On 6 February 2020, the wife forwarded an email to my chambers advising that she was no longer represented by her former solicitors and Counsel, had never waived legal privilege, and did not consent to the proposed orders.
The matter was listed for mention on 24 February 2020 when the mother represented herself. On that day, Mr S QC sought and was granted leave to appear on behalf of Q Lawyers, and Mr T QC sought and was granted leave to appear on behalf of Senior Counsel, who had represented the wife at the interim proceedings.
On that day, Mr North SC advised the Court that the husband’s lawyers were seeking only the production of documents and were not, at that stage, pursuing an application for cross examination of any witnesses.
Both Mr S QC and Mr T QC made submissions and thereafter sought to be excused.
Mr S QC submitted that the legal professional privilege is the wife’s privilege and it is for her to argue whether it has been waived or not waived.
Mr T QC submitted that it would not be necessary for Senior Counsel to be called to give oral evidence if the documents produced from Q Lawyers confirmed his instructions that the wife had expressly relinquished her client legal privilege during the litigation.
The wife submitted to the court that she never waived (her) legal rights in the witness stand. I arranged for a transcript of that day to be made available to the wife and other parties.

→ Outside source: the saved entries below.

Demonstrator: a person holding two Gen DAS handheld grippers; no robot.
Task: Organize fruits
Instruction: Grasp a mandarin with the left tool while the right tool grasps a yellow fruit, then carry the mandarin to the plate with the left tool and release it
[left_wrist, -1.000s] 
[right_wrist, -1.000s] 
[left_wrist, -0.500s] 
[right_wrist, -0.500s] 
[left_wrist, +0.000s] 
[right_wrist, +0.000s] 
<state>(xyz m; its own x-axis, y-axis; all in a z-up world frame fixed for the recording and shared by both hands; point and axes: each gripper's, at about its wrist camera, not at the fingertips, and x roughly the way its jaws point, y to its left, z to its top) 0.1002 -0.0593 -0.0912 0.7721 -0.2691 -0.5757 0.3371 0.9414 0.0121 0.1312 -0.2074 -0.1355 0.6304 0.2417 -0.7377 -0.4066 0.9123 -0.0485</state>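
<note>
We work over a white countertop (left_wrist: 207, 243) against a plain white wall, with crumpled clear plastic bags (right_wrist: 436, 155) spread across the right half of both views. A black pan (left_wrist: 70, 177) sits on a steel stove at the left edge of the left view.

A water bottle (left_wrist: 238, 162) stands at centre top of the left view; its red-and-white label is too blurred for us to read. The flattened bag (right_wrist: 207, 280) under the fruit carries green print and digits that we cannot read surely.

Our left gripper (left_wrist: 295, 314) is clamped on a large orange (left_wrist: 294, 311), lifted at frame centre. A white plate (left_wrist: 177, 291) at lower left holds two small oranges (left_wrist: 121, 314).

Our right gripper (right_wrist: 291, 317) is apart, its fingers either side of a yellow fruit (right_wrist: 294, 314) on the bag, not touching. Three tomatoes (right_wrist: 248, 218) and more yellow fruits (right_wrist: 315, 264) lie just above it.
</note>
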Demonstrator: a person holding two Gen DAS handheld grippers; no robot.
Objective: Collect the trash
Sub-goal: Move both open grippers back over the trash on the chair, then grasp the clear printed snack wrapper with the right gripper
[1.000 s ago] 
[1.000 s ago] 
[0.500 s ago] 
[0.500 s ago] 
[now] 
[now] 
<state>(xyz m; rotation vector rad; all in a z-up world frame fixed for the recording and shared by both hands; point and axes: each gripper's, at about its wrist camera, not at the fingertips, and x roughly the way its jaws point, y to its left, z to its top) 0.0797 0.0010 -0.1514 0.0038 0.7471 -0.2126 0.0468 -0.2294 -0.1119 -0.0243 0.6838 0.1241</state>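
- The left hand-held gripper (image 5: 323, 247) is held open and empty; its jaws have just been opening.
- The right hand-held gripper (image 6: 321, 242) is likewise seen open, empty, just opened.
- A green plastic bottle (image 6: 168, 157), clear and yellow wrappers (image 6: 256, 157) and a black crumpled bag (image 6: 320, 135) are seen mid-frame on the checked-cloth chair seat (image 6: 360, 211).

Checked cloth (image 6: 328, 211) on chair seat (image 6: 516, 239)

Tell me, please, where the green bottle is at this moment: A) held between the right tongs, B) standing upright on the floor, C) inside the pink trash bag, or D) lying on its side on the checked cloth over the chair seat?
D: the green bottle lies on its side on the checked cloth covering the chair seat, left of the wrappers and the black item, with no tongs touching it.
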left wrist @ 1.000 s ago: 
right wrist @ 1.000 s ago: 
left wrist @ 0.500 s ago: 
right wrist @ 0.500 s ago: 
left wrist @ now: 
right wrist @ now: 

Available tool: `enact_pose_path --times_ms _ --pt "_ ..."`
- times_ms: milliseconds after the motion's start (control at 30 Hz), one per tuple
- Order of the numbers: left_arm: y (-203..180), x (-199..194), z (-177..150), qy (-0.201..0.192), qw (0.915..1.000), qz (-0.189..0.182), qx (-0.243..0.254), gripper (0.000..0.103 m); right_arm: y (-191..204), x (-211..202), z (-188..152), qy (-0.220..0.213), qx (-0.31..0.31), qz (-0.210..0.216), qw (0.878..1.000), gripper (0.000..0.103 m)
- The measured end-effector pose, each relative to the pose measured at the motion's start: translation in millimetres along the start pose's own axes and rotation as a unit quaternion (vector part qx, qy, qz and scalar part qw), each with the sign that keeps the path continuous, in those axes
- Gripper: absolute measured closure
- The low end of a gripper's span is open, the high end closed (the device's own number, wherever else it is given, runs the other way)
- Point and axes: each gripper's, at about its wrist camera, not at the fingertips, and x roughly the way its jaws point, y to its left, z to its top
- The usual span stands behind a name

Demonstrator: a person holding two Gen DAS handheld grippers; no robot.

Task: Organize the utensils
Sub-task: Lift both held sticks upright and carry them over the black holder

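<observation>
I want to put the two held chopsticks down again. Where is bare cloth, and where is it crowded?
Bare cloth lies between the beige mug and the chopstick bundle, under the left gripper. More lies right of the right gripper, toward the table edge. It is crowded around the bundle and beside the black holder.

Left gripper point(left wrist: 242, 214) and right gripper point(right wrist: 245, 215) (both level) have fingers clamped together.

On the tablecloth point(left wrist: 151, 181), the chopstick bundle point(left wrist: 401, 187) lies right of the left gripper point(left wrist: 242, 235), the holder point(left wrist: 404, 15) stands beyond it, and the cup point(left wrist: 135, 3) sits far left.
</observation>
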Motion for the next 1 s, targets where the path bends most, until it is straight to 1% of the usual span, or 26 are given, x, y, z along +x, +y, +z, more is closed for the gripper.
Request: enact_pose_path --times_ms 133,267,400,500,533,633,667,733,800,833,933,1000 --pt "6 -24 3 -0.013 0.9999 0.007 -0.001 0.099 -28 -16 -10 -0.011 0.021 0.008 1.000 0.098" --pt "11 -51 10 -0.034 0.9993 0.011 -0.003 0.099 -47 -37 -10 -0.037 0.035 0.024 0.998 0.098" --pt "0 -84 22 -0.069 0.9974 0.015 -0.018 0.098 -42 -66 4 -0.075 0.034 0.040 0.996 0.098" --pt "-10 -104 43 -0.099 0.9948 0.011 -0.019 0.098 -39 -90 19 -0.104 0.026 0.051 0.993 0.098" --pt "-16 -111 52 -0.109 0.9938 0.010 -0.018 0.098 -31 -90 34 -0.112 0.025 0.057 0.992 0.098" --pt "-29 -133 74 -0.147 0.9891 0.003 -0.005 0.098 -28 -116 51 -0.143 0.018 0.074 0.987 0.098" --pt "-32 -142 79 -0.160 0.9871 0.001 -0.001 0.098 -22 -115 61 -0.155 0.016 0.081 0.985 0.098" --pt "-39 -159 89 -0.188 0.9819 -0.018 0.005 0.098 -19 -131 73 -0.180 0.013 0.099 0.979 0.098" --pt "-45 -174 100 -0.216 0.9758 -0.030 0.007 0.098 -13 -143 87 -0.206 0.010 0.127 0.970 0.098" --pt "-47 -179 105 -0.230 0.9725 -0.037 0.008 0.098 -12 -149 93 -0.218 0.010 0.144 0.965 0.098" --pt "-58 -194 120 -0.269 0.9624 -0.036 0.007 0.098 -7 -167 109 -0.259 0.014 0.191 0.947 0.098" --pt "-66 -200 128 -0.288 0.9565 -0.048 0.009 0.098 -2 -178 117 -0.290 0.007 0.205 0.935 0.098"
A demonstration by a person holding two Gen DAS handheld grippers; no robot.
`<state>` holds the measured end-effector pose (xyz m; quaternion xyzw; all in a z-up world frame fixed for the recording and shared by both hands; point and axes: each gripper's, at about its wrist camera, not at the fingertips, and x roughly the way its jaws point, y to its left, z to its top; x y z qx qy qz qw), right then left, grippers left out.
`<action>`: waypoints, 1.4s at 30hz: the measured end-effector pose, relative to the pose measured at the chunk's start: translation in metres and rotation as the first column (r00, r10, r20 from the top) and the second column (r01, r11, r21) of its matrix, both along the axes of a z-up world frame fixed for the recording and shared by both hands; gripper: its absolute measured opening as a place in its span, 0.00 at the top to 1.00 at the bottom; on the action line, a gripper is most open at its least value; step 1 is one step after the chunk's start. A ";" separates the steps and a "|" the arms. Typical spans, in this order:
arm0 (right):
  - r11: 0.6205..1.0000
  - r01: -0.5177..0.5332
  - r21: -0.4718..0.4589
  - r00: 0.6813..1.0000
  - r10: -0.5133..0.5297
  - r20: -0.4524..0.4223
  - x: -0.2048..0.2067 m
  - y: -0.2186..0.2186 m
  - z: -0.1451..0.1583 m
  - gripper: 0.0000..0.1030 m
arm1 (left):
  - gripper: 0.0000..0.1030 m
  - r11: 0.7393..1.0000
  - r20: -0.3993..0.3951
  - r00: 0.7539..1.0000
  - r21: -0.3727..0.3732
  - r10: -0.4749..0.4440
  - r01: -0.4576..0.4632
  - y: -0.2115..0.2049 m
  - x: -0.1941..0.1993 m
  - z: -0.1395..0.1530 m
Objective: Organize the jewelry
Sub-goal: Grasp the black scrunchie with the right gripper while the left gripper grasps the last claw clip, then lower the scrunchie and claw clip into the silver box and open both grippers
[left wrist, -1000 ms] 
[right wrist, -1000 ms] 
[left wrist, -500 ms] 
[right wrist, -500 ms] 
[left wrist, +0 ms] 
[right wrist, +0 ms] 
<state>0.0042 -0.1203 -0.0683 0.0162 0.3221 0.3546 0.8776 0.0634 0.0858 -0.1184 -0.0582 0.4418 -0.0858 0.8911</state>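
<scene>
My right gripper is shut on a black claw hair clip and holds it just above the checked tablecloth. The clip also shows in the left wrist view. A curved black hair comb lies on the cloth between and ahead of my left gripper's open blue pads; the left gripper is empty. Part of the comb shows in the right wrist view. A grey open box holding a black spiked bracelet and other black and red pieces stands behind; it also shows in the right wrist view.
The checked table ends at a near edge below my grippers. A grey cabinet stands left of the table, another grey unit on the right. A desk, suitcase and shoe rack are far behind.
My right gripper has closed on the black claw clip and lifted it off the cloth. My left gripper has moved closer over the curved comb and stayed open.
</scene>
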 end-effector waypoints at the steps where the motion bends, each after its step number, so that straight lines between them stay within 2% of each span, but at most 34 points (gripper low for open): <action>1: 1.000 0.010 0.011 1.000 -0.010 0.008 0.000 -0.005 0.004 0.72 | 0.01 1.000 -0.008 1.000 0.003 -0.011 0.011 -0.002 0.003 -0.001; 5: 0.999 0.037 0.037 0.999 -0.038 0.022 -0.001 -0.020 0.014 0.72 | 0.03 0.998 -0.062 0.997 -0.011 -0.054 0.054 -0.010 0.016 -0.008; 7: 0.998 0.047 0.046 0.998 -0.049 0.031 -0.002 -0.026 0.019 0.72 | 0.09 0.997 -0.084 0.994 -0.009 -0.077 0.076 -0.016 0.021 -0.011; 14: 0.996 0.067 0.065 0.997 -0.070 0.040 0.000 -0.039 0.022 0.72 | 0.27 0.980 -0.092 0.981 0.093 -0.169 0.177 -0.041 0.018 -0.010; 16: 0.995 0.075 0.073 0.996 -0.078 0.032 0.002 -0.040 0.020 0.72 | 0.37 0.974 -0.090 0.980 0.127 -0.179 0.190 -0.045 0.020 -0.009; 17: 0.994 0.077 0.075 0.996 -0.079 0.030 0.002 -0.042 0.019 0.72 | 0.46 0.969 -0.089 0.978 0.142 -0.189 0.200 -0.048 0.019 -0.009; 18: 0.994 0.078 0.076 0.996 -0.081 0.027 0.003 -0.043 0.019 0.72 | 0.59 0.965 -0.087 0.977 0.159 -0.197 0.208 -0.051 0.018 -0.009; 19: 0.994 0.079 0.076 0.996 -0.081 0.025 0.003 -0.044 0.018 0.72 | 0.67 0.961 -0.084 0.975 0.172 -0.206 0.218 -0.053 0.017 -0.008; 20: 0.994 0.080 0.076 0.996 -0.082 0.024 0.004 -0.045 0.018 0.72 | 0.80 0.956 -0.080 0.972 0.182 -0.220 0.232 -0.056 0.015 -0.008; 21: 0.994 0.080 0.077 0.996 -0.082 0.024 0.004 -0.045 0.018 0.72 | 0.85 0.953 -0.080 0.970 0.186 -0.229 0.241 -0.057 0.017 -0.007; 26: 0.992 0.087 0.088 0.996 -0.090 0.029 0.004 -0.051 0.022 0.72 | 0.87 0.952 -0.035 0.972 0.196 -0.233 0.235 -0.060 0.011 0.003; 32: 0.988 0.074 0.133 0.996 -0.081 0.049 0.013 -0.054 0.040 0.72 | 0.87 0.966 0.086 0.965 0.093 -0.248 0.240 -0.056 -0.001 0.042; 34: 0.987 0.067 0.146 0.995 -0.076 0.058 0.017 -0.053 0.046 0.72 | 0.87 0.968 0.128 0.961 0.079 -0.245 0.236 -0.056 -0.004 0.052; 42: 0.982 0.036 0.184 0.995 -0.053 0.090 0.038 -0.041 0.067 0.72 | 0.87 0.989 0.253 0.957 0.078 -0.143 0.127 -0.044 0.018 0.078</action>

The matter was adjourned to 22 April 2020 to enable both parties to file written submissions, the wife sufficient time to obtain legal advice and apply to Victoria Legal Aid in relation to the S102NA assistance scheme.
On 14 April 2020, the husband filed written submissions.
The matter was further mentioned electronically on 22 April 2020 when the wife was still self-represented and had not filed written submissions.
On 28 May 2020, the wife engaged her current lawyers and on 18 June 2020 the matter was again listed electronically. All parties were represented.
Senior Counsel for the husband relied on the written submissions filed 15 April 2020 and the Reply submissions filed 19 June 2020.
Counsel for the wife relied upon the written submissions filed 17 June 2020.
Counsel for the Independent Children’s Lawyer did not wish to be heard on the subpoena issue.
Applicable Law - Waiver
Paragraphs 29 - 36 of the written submissions on behalf of the husband succinctly set out the relevant law. The wife’s submissions take no issue with the submissions as to law. I will adopt those submissions in the following paragraphs.
As a general principle, a confidential communication between a lawyer and a client, or the contents of a confidential document prepared for the dominant purpose of providing legal advice, are subject to legal professional privilege. The client is the holder of any privilege and is the only person who can waive the privilege.
Legal professional privilege can be waived by express or implied acts or conduct. It is the maintenance of the confidentiality of the communication by the client that will determine whether the client has waived the privilege, and if so in what form[2]. Waiver is an “act of conduct” which amounts to forgoing the right to keep certain information confidential. The immediate result of waiver is the release or disclosure of information which was formerly protected.[3]
[2]Mann & Carnell (1999) 201 CLR 1 at [29].
[3] Suzanne B. McNicol, The Law of the Privilege (Law Book Company, 1992) 21.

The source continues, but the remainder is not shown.